> _ACTION ITEM_
Restate the data below word for word. Skip any images it contains.

-- AVAILABLE DATA follows --

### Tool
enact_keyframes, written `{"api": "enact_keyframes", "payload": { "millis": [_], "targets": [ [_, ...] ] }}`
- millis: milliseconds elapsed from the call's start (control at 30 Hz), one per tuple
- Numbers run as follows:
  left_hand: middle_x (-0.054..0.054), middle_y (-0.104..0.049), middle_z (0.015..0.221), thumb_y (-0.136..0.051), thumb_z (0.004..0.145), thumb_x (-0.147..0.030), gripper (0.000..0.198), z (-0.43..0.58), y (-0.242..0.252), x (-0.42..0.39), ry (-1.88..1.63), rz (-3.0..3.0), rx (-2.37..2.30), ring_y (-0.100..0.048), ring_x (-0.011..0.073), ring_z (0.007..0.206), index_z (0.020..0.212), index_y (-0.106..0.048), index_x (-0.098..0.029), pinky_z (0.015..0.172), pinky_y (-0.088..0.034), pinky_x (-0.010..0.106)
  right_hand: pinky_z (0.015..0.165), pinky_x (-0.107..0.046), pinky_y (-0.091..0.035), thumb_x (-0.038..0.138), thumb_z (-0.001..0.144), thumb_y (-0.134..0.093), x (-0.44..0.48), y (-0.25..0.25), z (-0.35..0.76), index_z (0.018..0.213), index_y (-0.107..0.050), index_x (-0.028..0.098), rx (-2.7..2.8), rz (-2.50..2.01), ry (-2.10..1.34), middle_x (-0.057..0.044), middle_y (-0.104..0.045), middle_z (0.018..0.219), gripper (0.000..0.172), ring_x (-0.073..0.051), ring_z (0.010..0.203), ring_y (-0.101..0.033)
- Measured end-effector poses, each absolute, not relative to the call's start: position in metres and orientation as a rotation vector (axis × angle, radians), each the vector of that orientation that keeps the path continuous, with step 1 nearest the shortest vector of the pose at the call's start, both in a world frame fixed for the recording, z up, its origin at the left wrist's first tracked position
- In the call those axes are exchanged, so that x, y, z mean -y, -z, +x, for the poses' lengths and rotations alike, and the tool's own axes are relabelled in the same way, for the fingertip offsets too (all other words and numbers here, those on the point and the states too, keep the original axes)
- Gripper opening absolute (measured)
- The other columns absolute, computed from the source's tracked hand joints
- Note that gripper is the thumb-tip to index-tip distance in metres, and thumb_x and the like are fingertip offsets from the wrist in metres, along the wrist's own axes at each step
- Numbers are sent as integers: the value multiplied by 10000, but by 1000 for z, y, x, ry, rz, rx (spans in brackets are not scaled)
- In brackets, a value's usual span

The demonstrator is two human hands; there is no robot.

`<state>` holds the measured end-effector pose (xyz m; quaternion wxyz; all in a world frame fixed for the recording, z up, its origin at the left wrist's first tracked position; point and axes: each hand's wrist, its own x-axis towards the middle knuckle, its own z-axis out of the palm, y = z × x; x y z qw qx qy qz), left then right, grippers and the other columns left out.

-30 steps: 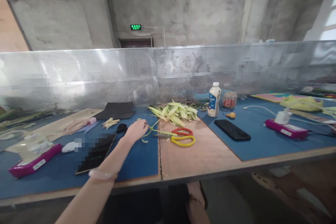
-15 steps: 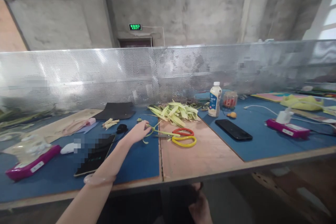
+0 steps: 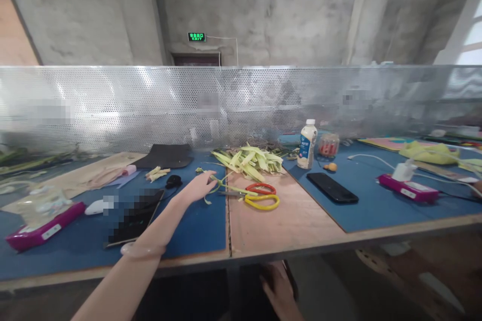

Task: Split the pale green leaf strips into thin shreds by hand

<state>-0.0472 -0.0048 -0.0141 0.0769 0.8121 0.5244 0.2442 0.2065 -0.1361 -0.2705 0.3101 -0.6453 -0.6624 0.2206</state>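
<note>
My left hand point(image 3: 199, 186) reaches far across the blue mat point(image 3: 196, 225), fingers closed on a thin green leaf strip point(image 3: 220, 184) that curls toward the scissors. A pale bangle point(image 3: 143, 250) sits on that arm. The scissors point(image 3: 259, 195), with one red and one yellow handle, lie on the bare plywood just right of the hand. Behind them is a pile of green leaf strips point(image 3: 250, 159). My right hand point(image 3: 278, 291) hangs below the table edge with its fingers loosely curled; nothing shows in it.
A dark phone point(image 3: 332, 187), a white bottle point(image 3: 307, 144), a small jar point(image 3: 329, 145) and a magenta box with a charger point(image 3: 408, 188) lie to the right. Left are another device point(image 3: 133, 218), a white mouse point(image 3: 94, 206) and a magenta box point(image 3: 41, 228). A perforated metal screen point(image 3: 113, 105) backs the bench.
My left hand stayed on the leaf strip, shifting only slightly. My right hand has come into view below the table edge. The view tilted a little.
</note>
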Motion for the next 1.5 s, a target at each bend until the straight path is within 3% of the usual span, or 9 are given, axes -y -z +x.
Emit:
{"api": "enact_keyframes", "payload": {
  "millis": [167, 300, 467, 533, 667, 800, 1000, 1267, 1500],
  "targets": [
    [57, -634, 994, -353, 808, -379, 389, -48, 15, 5, -697, 2513, -1582, -581, 172, 893, 1069, -561, -180, 796, -411, 251, 840, -414, -421, 194, 658, -517, 155, 216, 183, 1185, -532, 164, 2000, -1844, -812, -196, -524, 1178, 528, -334, 1056, -517],
    [56, -652, 919, -376, 796, -328, 317, -50, 16, -1, -744, 2508, -1582, -589, 166, 844, 951, -601, -168, 761, -417, 243, 626, -302, -482, 326, 679, -560, 179, 158, 191, 1038, -603, 347, 2223, -1420, -1100, -31, -647, 960, 362, -202, 875, -615],
    [34, -655, 830, -447, 749, -311, 240, -51, 14, -4, -847, 2468, -1523, -588, 148, 769, 857, -611, -173, 704, -421, 225, 606, -208, -473, 400, 696, -598, 165, 70, 196, 1030, -600, 181, 2420, -900, -1416, -57, -646, 843, 399, -144, 798, -622],
    [23, -654, 795, -443, 746, -288, 222, -49, 13, -5, -860, 2479, -1498, -585, 142, 736, 840, -612, -179, 681, -415, 222, 671, -223, -466, 375, 769, -529, 141, 29, 189, 1074, -559, 162, 2471, -766, -1357, -58, -644, 876, 373, -130, 798, -613],
    [16, -644, 725, -454, 722, -237, 184, -42, 10, -12, -830, 2530, -1516, -569, 140, 682, 779, -618, -176, 625, -392, 219, 700, -246, -434, 297, 804, -469, 75, -25, 162, 974, -593, 163, 2346, -1097, -532, -72, -638, 935, 250, -147, 805, -585],
    [28, -636, 689, -493, 698, -260, 167, -33, 10, -30, -810, 2477, -1567, -557, 148, 656, 728, -622, -158, 608, -381, 228, 612, -245, -408, 257, 740, -525, 17, -17, 138, 760, -641, 113, 2495, -1481, 31, -120, -654, 778, 186, -192, 711, -599],
    [12, -595, 627, -405, 775, -331, 290, -31, 21, -50, -919, 2334, -1536, -513, 127, 556, 868, -613, -152, 576, -385, 230, 693, -244, -397, 201, 856, -339, -14, 11, 137, 927, -600, 124, 2423, -1440, 151, -132, -639, 926, 281, -180, 842, -594],
    [53, -549, 1020, -504, 736, -283, 254, -29, 21, -29, -972, 2787, -1678, -480, 217, 971, 967, -606, -259, 849, -361, 356, 693, -250, -392, 362, 882, -326, -13, 19, 150, 949, -581, 183, 2385, -1299, 181, -79, -642, 933, 319, -172, 828, -588],
    [49, -615, 896, -375, 824, -151, 232, -22, 17, -24, -945, 2914, -1386, -548, 155, 869, 959, -560, -182, 858, -382, 295, 715, -262, -385, 343, 896, -285, -8, 17, 151, 956, -576, 196, 2339, -1197, 267, -79, -632, 939, 332, -177, 836, -580]
  ]
}}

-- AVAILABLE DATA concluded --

> _WORKED SOLUTION_
### Tool
enact_keyframes, written `{"api": "enact_keyframes", "payload": { "millis": [_], "targets": [ [_, ...] ] }}`
- millis: milliseconds elapsed from the call's start (control at 30 Hz), one per tuple
- Numbers run as follows:
  left_hand: middle_x (-0.054..0.054), middle_y (-0.104..0.049), middle_z (0.015..0.221), thumb_y (-0.136..0.051), thumb_z (0.004..0.145), thumb_x (-0.147..0.030), gripper (0.000..0.198), z (-0.43..0.58), y (-0.242..0.252), x (-0.42..0.39), ry (-1.88..1.63), rz (-3.0..3.0), rx (-2.37..2.30), ring_y (-0.100..0.048), ring_x (-0.011..0.073), ring_z (0.007..0.206), index_z (0.020..0.212), index_y (-0.106..0.048), index_x (-0.098..0.029), pinky_z (0.015..0.172), pinky_y (-0.088..0.034), pinky_x (-0.010..0.106)
  right_hand: pinky_z (0.015..0.165), pinky_x (-0.107..0.046), pinky_y (-0.091..0.035), thumb_x (-0.038..0.138), thumb_z (-0.001..0.144), thumb_y (-0.134..0.093), x (-0.44..0.48), y (-0.25..0.25), z (-0.35..0.76), index_z (0.018..0.213), index_y (-0.107..0.050), index_x (-0.028..0.098), rx (-2.7..2.8), rz (-2.50..2.01), ry (-2.10..1.34), middle_x (-0.057..0.044), middle_y (-0.104..0.045), middle_z (0.018..0.219), gripper (0.000..0.172), ring_x (-0.073..0.051), ring_z (0.010..0.203), ring_y (-0.101..0.033)
- Measured end-effector poses, each absolute, not relative to the call's start: position in metres and orientation as a rotation vector (axis × angle, radians), each the vector of that orientation that keeps the path continuous, with step 1 nearest the shortest vector of the pose at the call's start, both in a world frame fixed for the recording, z up, its origin at the left wrist's first tracked position
- In the call those axes are exchanged, so that x, y, z mean -y, -z, +x, for the poses' lengths and rotations alike, and the tool's own axes are relabelled in the same way, for the fingertip offsets too (all other words and numbers here, those on the point and the states too, keep the original axes)
- Gripper opening absolute (measured)
- The other columns absolute, computed from the source's tracked hand joints
- Note that gripper is the thumb-tip to index-tip distance in metres, and thumb_x and the like are fingertip offsets from the wrist in metres, along the wrist's own axes at each step
- Numbers are sent as integers: the value multiplied by 10000, but by 1000 for z, y, x, ry, rz, rx (spans in brackets are not scaled)
- In brackets, a value's usual span

The demonstrator is two human hands; there is no robot.

`<state>` holds the measured end-effector pose (xyz m; quaternion wxyz; all in a world frame fixed for the recording, z up, its origin at the left wrist's first tracked position; point and axes: each hand's wrist, its own x-axis towards the middle knuckle, its own z-axis out of the palm, y = z × x; x y z qw qx qy qz), left then right, grippers and the other columns left out.

-30 steps: 
-15 steps: 
+0 steps: 

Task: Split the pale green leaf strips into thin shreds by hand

<state>-0.0472 -0.0048 -0.0141 0.0769 0.8121 0.5244 0.2442 0.2065 -0.1361 -0.2705 0.3101 -0.6453 -0.6624 0.2206</state>
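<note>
My left hand point(image 3: 199, 186) reaches far across the blue mat point(image 3: 196, 225), fingers closed on a thin green leaf strip point(image 3: 220, 184) that curls toward the scissors. A pale bangle point(image 3: 143, 250) sits on that arm. The scissors point(image 3: 259, 195), with one red and one yellow handle, lie on the bare plywood just right of the hand. Behind them is a pile of green leaf strips point(image 3: 250, 159). My right hand point(image 3: 278, 291) hangs below the table edge with its fingers loosely curled; nothing shows in it.
A dark phone point(image 3: 332, 187), a white bottle point(image 3: 307, 144), a small jar point(image 3: 329, 145) and a magenta box with a charger point(image 3: 408, 188) lie to the right. Left are another device point(image 3: 133, 218), a white mouse point(image 3: 94, 206) and a magenta box point(image 3: 41, 228). A perforated metal screen point(image 3: 113, 105) backs the bench.
My left hand stayed on the leaf strip, shifting only slightly. My right hand has come into view below the table edge. The view tilted a little.
</note>
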Motion for the next 1.5 s, a target at each bend until the straight path is within 3% of the usual span, or 9 are given, axes -y -z +x.
Emit:
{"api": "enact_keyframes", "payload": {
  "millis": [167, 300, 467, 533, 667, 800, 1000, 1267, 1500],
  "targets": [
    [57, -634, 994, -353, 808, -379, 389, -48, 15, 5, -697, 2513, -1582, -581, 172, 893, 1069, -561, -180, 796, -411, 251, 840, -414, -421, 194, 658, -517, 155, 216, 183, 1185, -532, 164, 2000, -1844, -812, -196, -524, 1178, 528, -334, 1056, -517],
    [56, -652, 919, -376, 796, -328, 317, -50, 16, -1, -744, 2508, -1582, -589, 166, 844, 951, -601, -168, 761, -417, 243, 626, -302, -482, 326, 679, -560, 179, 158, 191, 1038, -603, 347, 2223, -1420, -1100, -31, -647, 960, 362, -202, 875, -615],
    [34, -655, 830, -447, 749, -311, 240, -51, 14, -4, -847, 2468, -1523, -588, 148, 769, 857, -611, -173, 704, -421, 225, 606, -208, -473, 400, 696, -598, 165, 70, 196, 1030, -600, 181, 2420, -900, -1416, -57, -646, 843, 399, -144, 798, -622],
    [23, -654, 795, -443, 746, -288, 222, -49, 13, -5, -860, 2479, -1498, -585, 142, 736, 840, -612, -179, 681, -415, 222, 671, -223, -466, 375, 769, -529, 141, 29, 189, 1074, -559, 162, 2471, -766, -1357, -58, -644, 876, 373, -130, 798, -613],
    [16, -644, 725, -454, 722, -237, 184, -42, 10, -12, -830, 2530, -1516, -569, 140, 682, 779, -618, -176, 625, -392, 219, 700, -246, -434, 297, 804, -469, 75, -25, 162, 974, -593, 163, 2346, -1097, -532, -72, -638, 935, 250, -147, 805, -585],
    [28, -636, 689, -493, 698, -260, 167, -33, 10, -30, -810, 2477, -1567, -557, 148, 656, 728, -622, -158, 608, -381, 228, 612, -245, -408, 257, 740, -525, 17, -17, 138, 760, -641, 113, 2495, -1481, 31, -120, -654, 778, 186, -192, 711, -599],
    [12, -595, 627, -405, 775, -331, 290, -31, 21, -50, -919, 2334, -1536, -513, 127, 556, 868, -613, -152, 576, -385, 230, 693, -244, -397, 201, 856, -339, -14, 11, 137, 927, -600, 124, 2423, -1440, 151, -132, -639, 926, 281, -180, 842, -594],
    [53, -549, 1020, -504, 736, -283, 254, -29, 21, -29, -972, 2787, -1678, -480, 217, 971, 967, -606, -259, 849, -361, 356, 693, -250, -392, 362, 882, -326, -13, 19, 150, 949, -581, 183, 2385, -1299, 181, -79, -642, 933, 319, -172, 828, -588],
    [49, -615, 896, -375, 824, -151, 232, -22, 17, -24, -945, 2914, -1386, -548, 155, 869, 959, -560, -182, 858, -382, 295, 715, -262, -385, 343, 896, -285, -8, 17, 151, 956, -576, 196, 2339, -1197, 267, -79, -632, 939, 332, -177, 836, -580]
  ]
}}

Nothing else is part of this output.